Achatz on Thai food

I'm learning so much about layering flavor. Normally, when you cook in the French palate, you have salt, fat, usually some form of acid—citrus, wine. Herbs, spices, but that's pretty much it. One thing that blew me away was the nam prik pow, the chile shallot relish we're making. You're going to get the snap of the chile right off the bat, but the finish is so layered: heavily caramelized garlic, the fish sauce, the acid punch. Not knowing all that much about Thai cooking before, I'm discovering a different way of building flavors.

There's always something really up front— raw garlic, raw chilies, these flavors are the first step, they push into your nose, you get them immediately. Then there's something mid-palate, then something stewed out and cooked down that gives you a long finish. It's fascinating.

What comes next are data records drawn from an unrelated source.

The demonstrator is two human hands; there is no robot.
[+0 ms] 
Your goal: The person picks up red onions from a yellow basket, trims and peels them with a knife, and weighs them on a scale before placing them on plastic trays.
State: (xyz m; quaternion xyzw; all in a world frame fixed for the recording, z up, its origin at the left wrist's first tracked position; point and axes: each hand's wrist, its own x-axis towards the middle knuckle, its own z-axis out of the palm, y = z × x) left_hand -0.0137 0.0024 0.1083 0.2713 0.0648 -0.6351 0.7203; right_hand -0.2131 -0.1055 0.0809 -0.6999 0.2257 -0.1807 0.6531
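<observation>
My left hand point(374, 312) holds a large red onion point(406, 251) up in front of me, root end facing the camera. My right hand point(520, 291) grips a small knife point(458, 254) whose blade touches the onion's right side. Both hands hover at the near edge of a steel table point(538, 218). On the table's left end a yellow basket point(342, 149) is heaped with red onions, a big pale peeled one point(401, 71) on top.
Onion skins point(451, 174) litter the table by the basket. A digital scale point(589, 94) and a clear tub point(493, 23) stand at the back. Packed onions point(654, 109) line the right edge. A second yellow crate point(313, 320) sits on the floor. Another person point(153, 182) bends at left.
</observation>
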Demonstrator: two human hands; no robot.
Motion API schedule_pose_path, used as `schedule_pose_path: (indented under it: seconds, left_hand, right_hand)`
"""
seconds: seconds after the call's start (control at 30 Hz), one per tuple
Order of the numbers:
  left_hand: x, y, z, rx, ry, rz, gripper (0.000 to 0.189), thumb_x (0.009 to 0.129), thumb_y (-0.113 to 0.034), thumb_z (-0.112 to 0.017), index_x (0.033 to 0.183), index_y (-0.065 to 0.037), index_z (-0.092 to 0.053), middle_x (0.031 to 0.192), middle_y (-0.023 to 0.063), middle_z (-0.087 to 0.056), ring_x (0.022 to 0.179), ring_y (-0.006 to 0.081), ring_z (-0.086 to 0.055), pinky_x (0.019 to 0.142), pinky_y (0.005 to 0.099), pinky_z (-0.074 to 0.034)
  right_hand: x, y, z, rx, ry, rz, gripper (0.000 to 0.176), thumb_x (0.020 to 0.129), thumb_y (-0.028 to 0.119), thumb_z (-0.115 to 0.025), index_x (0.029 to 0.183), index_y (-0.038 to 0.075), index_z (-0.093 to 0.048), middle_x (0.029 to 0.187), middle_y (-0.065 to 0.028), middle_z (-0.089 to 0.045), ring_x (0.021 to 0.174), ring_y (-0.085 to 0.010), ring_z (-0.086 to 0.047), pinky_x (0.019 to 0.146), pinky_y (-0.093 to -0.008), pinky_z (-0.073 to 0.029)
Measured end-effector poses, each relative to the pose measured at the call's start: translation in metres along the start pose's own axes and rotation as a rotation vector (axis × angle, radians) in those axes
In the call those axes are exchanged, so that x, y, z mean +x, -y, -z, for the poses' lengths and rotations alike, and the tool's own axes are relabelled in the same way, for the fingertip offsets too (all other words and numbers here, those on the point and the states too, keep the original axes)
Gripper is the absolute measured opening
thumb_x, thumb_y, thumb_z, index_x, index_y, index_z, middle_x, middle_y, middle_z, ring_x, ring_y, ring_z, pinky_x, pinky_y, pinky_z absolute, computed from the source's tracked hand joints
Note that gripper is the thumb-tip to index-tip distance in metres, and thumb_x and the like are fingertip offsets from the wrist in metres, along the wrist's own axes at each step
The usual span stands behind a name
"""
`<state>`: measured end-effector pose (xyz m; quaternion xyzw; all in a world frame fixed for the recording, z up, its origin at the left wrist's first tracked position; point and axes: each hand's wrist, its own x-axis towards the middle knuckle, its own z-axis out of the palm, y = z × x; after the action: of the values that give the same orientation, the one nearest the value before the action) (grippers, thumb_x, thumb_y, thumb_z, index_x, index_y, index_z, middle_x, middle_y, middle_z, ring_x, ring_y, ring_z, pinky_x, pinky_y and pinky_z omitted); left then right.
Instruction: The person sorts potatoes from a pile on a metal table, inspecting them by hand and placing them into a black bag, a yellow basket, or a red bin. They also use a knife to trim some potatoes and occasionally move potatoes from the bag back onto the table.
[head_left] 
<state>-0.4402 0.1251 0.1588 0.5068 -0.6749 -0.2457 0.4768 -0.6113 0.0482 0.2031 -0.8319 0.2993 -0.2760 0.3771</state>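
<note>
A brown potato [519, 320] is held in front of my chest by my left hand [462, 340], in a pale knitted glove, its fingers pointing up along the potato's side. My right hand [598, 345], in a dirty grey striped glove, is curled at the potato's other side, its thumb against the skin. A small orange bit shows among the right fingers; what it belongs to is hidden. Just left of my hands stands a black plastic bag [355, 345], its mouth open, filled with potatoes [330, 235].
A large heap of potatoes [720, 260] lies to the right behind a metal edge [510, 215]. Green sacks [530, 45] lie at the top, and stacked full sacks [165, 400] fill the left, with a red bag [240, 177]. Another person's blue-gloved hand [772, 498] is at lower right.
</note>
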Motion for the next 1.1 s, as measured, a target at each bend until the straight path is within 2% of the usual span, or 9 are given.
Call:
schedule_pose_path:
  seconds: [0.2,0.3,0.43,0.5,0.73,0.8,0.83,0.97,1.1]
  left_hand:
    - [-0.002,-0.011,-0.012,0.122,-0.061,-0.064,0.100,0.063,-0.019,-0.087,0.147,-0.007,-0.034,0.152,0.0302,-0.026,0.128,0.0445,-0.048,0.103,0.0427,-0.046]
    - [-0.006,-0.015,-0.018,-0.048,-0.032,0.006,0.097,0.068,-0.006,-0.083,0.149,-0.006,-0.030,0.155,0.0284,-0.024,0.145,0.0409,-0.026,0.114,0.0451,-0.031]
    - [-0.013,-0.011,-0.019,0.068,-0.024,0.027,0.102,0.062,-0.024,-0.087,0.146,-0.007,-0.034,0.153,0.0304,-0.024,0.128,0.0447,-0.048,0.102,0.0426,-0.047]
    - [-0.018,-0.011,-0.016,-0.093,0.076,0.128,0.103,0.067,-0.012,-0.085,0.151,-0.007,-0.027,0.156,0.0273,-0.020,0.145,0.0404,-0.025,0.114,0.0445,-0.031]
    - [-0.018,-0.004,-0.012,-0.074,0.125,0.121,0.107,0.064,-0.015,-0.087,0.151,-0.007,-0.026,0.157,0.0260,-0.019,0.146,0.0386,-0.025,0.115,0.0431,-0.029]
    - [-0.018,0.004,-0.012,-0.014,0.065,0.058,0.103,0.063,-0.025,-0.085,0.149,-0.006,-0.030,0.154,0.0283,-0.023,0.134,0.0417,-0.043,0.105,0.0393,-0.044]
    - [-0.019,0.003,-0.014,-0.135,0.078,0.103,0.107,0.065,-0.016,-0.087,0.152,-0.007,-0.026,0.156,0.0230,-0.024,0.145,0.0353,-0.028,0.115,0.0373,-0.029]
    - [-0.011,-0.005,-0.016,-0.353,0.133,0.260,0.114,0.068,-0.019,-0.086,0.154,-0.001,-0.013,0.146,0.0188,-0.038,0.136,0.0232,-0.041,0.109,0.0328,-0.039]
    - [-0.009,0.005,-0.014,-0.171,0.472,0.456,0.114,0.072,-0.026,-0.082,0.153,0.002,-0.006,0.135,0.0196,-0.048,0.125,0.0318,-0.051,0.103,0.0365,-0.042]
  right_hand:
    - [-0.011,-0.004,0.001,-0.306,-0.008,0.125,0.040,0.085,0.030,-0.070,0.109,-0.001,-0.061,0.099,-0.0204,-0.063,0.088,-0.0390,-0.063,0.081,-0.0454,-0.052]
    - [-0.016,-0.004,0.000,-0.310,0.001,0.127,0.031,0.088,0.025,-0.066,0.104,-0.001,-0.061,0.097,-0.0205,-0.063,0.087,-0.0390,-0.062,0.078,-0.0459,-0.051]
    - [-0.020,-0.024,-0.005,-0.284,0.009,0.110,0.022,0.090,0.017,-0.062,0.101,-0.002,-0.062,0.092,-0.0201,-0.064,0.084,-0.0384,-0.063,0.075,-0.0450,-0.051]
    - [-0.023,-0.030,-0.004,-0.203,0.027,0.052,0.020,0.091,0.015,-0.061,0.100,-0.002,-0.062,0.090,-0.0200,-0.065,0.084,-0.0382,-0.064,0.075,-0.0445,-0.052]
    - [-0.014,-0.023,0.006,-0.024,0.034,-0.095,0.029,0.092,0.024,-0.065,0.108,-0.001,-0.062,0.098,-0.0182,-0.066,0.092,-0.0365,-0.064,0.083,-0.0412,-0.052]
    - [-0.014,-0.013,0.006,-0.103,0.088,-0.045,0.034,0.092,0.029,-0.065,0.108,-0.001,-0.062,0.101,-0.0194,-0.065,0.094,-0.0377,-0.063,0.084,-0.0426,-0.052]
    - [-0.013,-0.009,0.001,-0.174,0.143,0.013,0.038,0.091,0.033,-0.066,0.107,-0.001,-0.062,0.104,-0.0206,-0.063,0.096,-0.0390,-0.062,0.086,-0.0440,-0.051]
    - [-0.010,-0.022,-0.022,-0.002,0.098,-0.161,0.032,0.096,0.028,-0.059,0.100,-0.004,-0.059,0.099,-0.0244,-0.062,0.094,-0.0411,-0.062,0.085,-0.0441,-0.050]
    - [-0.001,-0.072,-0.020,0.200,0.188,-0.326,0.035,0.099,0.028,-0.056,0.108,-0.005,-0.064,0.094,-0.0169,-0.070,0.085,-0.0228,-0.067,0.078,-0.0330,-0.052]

That's Grant Achatz on Thai food, which is the focus of the new menu at Next Restaurant. The way he discusses flavors is the way oenophiles discuss wine, as a sequence of tastes, with a beginning, middle, and end. In his words I hear echoes of filmmaking with the emphasis on montage (the sequence of shots or tastes), and of course mise-en-place has always been a term spanning both fields, as the arrangement of ingredients for a dish around the chef's station in the kitchen, the arrangement of ingredients on a plate, or visual elements in a single frame of film.
This reflexive analysis or deconstruction of how cooking works is what I think of when I think of modernist cooking, paralleling the same self-aware meta nature of modern writing and film.